### EXERCISE PROMPT
Once the line containing "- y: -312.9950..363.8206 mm" is found in the entries below, reproduce it and every line after it, stopping at and including the line containing "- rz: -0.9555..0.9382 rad"; reproduce nothing else, and keep each line exact.
· · ·
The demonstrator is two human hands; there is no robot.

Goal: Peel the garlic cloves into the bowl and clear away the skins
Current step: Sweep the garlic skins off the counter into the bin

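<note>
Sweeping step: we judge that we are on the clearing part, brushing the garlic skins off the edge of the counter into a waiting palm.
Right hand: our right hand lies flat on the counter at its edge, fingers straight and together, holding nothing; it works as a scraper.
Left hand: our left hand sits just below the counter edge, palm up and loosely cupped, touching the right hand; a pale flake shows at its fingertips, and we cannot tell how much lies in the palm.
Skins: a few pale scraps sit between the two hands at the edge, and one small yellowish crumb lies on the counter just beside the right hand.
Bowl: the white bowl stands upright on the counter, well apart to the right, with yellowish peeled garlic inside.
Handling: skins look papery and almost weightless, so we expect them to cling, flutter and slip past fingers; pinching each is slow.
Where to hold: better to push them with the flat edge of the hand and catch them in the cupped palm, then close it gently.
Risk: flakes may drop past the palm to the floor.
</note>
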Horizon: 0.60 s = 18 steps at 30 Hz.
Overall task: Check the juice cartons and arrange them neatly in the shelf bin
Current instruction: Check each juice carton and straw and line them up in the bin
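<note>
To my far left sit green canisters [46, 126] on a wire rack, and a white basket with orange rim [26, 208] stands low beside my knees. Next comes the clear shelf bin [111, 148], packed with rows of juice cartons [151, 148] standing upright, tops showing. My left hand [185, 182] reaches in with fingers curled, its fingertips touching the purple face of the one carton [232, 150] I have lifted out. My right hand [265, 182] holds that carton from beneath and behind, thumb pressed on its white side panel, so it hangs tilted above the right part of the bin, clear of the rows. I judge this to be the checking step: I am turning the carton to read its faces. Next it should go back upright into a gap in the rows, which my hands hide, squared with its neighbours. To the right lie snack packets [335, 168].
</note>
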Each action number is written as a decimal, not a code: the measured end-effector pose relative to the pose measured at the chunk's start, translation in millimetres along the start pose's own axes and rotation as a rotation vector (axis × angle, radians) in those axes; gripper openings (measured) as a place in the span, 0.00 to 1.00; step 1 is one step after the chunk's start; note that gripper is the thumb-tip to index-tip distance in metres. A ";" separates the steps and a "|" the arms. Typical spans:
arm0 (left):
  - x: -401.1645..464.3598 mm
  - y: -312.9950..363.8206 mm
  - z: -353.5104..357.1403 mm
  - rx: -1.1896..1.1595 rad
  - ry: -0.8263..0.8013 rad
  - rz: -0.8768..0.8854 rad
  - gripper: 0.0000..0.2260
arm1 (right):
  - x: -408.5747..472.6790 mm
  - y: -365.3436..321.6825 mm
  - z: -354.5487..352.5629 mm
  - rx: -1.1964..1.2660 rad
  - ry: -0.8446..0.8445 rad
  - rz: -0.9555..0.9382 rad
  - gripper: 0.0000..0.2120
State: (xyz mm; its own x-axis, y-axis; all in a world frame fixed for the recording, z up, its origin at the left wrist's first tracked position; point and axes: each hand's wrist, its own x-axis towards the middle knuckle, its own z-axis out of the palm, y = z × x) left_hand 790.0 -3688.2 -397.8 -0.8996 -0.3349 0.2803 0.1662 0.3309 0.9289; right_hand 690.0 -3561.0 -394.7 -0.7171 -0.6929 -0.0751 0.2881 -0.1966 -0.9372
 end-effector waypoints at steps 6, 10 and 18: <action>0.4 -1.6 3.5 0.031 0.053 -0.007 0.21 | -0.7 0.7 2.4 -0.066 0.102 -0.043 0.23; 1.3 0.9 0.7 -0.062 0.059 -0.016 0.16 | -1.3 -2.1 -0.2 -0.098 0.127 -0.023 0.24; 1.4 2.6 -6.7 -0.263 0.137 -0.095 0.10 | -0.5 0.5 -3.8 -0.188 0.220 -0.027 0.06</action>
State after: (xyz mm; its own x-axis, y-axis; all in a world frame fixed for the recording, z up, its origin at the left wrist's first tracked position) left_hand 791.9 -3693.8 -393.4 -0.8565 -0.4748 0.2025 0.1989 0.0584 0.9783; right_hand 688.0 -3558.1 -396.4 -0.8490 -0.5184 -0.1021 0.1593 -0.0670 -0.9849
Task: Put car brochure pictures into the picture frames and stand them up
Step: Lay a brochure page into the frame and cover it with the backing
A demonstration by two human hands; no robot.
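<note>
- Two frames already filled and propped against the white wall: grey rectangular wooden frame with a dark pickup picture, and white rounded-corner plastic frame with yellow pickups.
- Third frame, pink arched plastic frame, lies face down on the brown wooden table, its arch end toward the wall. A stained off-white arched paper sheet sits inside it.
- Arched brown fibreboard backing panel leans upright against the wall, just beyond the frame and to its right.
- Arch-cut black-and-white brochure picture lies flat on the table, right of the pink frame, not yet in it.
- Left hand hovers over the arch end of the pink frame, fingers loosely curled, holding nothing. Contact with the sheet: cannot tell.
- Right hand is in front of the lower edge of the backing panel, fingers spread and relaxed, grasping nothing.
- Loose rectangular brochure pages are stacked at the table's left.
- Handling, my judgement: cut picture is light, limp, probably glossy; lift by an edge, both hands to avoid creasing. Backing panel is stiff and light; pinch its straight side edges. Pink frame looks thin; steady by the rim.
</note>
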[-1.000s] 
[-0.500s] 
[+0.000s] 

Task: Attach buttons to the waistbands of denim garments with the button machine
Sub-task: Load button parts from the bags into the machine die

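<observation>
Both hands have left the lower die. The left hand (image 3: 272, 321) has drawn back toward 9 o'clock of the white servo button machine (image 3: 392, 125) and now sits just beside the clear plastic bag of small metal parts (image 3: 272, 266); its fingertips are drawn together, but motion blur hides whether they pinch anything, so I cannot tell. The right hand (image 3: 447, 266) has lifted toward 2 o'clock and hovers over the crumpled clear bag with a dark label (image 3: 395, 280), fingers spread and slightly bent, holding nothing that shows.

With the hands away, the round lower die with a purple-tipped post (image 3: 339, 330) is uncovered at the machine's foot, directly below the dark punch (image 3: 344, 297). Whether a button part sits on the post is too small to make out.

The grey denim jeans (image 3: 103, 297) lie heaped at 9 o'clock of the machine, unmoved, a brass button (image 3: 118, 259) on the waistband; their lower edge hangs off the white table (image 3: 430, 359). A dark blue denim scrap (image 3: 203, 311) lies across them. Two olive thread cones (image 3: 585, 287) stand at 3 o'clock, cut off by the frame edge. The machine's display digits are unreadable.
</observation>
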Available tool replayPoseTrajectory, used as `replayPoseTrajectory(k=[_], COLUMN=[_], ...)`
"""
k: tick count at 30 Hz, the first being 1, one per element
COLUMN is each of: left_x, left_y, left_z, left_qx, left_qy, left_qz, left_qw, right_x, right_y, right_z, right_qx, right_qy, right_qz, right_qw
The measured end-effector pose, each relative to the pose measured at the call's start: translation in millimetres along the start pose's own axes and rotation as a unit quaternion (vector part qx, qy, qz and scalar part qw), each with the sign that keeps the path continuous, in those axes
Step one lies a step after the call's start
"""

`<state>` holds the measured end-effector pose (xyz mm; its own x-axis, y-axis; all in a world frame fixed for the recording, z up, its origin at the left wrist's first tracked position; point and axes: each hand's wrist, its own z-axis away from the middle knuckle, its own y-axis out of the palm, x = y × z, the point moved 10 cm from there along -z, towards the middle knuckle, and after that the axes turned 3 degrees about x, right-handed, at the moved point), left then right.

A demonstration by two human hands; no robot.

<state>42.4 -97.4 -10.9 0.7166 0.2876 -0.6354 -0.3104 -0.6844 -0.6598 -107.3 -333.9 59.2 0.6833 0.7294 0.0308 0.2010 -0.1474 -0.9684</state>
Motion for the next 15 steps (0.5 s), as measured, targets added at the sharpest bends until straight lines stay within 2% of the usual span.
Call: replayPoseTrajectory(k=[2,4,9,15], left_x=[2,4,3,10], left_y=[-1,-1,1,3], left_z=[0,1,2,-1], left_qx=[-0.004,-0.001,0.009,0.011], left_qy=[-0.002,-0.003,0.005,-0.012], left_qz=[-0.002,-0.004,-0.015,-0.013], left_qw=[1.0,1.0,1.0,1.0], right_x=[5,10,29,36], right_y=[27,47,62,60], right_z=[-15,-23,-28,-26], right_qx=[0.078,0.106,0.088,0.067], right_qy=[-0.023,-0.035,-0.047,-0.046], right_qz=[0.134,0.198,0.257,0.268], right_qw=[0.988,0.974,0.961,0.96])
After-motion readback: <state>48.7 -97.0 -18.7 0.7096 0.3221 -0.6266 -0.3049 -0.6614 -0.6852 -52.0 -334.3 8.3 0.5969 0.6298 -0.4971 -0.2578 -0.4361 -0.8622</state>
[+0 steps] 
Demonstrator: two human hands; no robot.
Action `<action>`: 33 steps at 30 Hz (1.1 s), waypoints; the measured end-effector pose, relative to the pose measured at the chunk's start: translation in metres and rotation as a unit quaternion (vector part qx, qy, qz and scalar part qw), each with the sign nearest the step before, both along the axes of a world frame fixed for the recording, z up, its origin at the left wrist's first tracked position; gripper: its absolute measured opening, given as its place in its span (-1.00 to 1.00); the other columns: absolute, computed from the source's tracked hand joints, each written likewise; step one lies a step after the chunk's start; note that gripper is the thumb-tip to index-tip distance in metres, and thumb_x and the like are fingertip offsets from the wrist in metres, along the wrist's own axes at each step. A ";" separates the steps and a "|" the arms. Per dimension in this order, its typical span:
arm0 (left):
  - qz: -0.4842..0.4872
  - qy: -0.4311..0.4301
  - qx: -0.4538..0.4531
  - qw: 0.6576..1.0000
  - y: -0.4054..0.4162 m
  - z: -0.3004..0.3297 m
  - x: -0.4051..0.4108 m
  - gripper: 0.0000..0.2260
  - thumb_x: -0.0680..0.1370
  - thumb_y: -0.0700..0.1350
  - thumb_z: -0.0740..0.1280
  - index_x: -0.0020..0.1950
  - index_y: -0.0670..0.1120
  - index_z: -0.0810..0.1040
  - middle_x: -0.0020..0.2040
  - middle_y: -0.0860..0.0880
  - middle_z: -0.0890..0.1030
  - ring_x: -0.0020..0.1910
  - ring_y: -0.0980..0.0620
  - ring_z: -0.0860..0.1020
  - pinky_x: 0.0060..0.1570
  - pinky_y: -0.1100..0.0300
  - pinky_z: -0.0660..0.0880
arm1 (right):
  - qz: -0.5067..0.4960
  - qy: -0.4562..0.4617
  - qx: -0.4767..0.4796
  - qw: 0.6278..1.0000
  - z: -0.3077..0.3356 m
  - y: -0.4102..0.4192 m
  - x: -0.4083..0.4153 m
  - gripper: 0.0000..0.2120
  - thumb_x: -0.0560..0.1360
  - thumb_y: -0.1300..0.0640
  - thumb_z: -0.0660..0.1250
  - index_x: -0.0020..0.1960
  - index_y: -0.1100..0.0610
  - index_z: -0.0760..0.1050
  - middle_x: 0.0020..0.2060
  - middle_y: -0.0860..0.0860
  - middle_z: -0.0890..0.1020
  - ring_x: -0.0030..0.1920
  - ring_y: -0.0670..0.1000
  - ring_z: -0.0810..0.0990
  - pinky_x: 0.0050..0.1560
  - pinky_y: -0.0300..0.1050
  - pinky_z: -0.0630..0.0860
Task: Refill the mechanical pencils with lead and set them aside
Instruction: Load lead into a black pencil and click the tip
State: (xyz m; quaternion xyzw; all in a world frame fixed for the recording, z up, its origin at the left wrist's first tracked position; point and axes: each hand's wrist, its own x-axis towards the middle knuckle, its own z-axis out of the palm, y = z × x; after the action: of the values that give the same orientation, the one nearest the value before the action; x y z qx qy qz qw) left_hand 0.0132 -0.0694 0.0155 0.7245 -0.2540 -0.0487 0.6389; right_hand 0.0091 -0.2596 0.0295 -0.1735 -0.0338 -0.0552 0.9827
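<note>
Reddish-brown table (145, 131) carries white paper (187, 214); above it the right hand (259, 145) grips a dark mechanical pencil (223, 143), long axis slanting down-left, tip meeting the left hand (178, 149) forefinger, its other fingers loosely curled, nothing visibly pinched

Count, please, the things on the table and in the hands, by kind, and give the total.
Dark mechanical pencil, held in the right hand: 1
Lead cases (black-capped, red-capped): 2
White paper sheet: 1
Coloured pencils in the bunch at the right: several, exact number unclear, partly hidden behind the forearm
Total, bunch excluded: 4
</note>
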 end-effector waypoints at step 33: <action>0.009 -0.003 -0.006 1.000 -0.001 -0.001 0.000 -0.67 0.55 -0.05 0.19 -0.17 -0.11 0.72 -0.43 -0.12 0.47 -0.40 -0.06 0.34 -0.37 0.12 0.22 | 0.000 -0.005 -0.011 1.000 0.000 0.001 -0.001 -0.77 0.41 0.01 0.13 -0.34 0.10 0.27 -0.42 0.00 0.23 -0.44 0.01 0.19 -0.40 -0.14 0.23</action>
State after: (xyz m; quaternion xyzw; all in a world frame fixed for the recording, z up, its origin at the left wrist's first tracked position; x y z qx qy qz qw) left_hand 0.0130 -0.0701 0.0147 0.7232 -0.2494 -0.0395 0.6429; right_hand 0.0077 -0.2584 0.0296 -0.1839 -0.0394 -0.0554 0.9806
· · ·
### WRITTEN SOLUTION
  - y: -312.9950..363.8206 mm
  - z: -353.5104..357.1403 mm
  - rx: -1.1896..1.1595 rad
  - ry: -0.8263..0.8013 rad
  - rz: -0.8768..0.8854 rad
  - gripper: 0.0000..0.2260
arm1 (right):
  - x: -408.5747..472.6790 mm
  - y: -365.3436..321.6825 mm
  - z: -354.5487..352.5629 mm
  - rx: -1.1964..1.2660 rad
  - ry: -0.8446..0.8445 rad
  - rz: -0.9555..0.9382 rad

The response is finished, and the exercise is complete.